● Exercise aim: Please print nothing but the lines from the one containing "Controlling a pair" to the final line below, exactly, and no pictures.

——————

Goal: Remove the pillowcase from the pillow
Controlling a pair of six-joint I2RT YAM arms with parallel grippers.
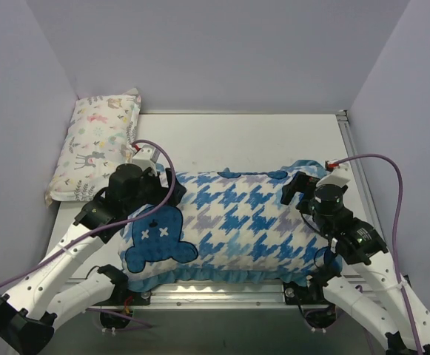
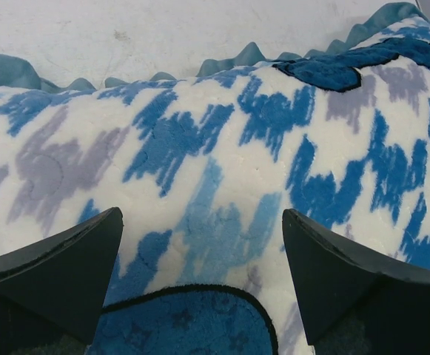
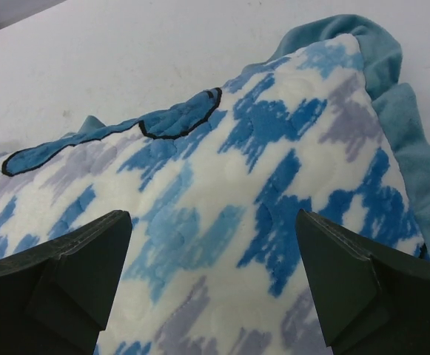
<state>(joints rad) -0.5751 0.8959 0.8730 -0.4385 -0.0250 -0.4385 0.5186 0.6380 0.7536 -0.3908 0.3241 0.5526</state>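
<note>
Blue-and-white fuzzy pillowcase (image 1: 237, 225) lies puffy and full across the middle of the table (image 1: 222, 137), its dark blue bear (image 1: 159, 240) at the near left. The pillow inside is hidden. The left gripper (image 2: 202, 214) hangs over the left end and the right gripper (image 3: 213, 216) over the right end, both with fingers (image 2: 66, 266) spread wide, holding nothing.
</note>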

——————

● Expected output:
Controlling a pair of six-joint I2RT YAM arms with parallel grippers.
<state>(joints rad) -0.5751 0.8959 0.8730 -0.4385 -0.0250 -0.4385 0.5186 0.6380 0.7536 -0.3908 0.3241 0.5526</state>
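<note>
Blue-and-white fuzzy pillowcase (image 1: 237, 225) lies puffy and full across the middle of the table (image 1: 222, 137), its dark blue bear (image 1: 159, 240) at the near left. The pillow inside is hidden. The left gripper (image 2: 202, 214) hangs over the left end and the right gripper (image 3: 213, 216) over the right end, both with fingers (image 2: 66, 266) spread wide, holding nothing.
</note>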

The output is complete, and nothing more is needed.